● AIM OF THE TASK: In full and without alteration, write out the data below.
◆ ◆ ◆ ◆
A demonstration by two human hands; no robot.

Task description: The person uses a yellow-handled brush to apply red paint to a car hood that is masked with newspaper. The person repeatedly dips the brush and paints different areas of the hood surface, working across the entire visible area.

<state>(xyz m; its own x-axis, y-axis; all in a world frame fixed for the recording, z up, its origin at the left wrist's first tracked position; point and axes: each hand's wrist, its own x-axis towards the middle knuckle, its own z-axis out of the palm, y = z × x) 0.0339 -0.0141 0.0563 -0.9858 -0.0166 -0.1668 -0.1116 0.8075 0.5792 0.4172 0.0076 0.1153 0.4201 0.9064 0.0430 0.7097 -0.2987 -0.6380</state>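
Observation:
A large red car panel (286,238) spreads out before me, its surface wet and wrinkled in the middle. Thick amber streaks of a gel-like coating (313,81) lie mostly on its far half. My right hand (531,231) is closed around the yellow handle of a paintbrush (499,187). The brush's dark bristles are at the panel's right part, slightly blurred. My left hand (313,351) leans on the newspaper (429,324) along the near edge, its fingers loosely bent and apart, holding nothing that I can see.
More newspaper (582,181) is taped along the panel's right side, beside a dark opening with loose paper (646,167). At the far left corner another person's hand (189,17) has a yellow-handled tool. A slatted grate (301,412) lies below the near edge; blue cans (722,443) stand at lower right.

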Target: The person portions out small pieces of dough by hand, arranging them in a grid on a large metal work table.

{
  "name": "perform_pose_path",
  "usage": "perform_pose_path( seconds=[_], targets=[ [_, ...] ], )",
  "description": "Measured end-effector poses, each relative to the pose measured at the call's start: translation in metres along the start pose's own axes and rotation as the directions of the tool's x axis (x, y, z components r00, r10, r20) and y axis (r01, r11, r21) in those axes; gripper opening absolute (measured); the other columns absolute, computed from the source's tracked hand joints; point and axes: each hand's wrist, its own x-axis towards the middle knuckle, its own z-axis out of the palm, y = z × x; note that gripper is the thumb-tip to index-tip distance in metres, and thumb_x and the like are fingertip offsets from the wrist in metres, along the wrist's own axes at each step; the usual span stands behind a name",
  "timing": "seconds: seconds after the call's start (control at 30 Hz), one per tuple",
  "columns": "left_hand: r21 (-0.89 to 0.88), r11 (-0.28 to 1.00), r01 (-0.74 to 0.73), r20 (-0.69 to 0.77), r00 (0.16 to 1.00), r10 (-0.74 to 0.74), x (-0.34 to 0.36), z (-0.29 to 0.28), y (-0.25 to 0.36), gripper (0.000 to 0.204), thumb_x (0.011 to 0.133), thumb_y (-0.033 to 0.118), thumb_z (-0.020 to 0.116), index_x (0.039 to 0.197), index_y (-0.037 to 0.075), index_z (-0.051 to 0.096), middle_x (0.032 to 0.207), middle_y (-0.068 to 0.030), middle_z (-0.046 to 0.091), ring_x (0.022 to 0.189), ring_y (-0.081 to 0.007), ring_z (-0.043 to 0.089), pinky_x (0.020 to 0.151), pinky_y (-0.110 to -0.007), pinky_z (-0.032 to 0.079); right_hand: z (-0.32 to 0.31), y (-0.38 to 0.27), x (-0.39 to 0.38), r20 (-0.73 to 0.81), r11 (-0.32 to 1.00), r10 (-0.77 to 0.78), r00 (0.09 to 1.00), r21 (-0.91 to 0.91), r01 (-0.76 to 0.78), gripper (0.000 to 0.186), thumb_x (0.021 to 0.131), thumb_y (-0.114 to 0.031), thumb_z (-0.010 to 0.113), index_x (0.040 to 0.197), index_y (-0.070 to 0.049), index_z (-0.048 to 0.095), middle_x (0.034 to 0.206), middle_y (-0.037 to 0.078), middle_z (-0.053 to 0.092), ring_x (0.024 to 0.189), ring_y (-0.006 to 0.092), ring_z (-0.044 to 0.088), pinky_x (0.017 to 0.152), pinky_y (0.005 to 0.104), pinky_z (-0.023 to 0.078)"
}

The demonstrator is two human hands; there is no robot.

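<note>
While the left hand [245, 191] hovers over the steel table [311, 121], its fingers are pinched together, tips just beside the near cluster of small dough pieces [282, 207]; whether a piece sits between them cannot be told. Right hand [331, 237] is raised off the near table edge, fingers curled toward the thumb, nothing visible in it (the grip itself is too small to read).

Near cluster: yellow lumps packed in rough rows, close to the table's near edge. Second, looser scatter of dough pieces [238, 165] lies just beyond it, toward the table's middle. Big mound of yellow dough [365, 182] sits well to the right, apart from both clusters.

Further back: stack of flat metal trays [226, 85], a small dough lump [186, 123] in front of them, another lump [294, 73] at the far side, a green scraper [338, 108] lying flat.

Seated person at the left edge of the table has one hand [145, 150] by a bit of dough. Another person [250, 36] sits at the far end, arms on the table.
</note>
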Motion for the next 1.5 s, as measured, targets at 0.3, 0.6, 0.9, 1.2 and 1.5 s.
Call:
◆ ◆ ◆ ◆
● ANSWER TO THIS TASK:
A demonstration by two human hands; no robot.

Task description: The person uses a yellow-handled brush to apply red paint to a car hood that is masked with newspaper. The person repeatedly dips the brush and paints different areas of the hood surface, working across the entire visible area.

<state>(xyz m; its own x-axis, y-axis; all in a world frame fixed for the recording, z up, its origin at the left wrist's first tracked position; point and axes: each hand's wrist, its own x-axis towards the middle knuckle, its own z-axis out of the palm, y = z × x) 0.0339 -0.0141 0.0563 -0.9858 -0.0166 -0.1668 -0.1116 0.8075 0.5792 0.4172 0.0076 0.1153 0.4201 0.9064 0.0430 0.7097 -0.2987 -0.6380</state>
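Observation:
A large red car panel (286,238) spreads out before me, its surface wet and wrinkled in the middle. Thick amber streaks of a gel-like coating (313,81) lie mostly on its far half. My right hand (531,231) is closed around the yellow handle of a paintbrush (499,187). The brush's dark bristles are at the panel's right part, slightly blurred. My left hand (313,351) leans on the newspaper (429,324) along the near edge, its fingers loosely bent and apart, holding nothing that I can see.
More newspaper (582,181) is taped along the panel's right side, beside a dark opening with loose paper (646,167). At the far left corner another person's hand (189,17) has a yellow-handled tool. A slatted grate (301,412) lies below the near edge; blue cans (722,443) stand at lower right.
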
Target: The person portions out small pieces of dough by hand, arranging them in a grid on a large metal work table.

{
  "name": "perform_pose_path",
  "usage": "perform_pose_path( seconds=[_], targets=[ [_, ...] ], )",
  "description": "Measured end-effector poses, each relative to the pose measured at the call's start: translation in metres along the start pose's own axes and rotation as the directions of the tool's x axis (x, y, z components r00, r10, r20) and y axis (r01, r11, r21) in those axes; gripper opening absolute (measured); the other columns absolute, computed from the source's tracked hand joints; point and axes: each hand's wrist, its own x-axis towards the middle knuckle, its own z-axis out of the palm, y = z × x; note that gripper is the thumb-tip to index-tip distance in metres, and thumb_x and the like are fingertip offsets from the wrist in metres, along the wrist's own axes at each step; the usual span stands behind a name",
  "timing": "seconds: seconds after the call's start (control at 30 Hz), one per tuple",
  "columns": "left_hand: r21 (-0.89 to 0.88), r11 (-0.28 to 1.00), r01 (-0.74 to 0.73), r20 (-0.69 to 0.77), r00 (0.16 to 1.00), r10 (-0.74 to 0.74), x (-0.34 to 0.36), z (-0.29 to 0.28), y (-0.25 to 0.36), gripper (0.000 to 0.204), thumb_x (0.011 to 0.133), thumb_y (-0.033 to 0.118), thumb_z (-0.020 to 0.116), index_x (0.039 to 0.197), index_y (-0.037 to 0.075), index_z (-0.051 to 0.096), middle_x (0.032 to 0.207), middle_y (-0.068 to 0.030), middle_z (-0.046 to 0.091), ring_x (0.022 to 0.189), ring_y (-0.081 to 0.007), ring_z (-0.043 to 0.089), pinky_x (0.020 to 0.151), pinky_y (-0.110 to -0.007), pinky_z (-0.032 to 0.079); right_hand: z (-0.32 to 0.31), y (-0.38 to 0.27), x (-0.39 to 0.38), r20 (-0.73 to 0.81), r11 (-0.32 to 1.00), r10 (-0.77 to 0.78), r00 (0.09 to 1.00), r21 (-0.91 to 0.91), r01 (-0.76 to 0.78), gripper (0.000 to 0.186), thumb_x (0.021 to 0.131), thumb_y (-0.114 to 0.031), thumb_z (-0.010 to 0.113), index_x (0.040 to 0.197), index_y (-0.070 to 0.049), index_z (-0.048 to 0.095), middle_x (0.034 to 0.206), middle_y (-0.037 to 0.078), middle_z (-0.053 to 0.092), ring_x (0.024 to 0.189), ring_y (-0.006 to 0.092), ring_z (-0.044 to 0.088), pinky_x (0.017 to 0.152), pinky_y (0.005 to 0.104), pinky_z (-0.023 to 0.078)"
}

The demonstrator is two human hands; there is no robot.

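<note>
While the left hand [245, 191] hovers over the steel table [311, 121], its fingers are pinched together, tips just beside the near cluster of small dough pieces [282, 207]; whether a piece sits between them cannot be told. Right hand [331, 237] is raised off the near table edge, fingers curled toward the thumb, nothing visible in it (the grip itself is too small to read).

Near cluster: yellow lumps packed in rough rows, close to the table's near edge. Second, looser scatter of dough pieces [238, 165] lies just beyond it, toward the table's middle. Big mound of yellow dough [365, 182] sits well to the right, apart from both clusters.

Further back: stack of flat metal trays [226, 85], a small dough lump [186, 123] in front of them, another lump [294, 73] at the far side, a green scraper [338, 108] lying flat.

Seated person at the left edge of the table has one hand [145, 150] by a bit of dough. Another person [250, 36] sits at the far end, arms on the table.
</note>
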Motion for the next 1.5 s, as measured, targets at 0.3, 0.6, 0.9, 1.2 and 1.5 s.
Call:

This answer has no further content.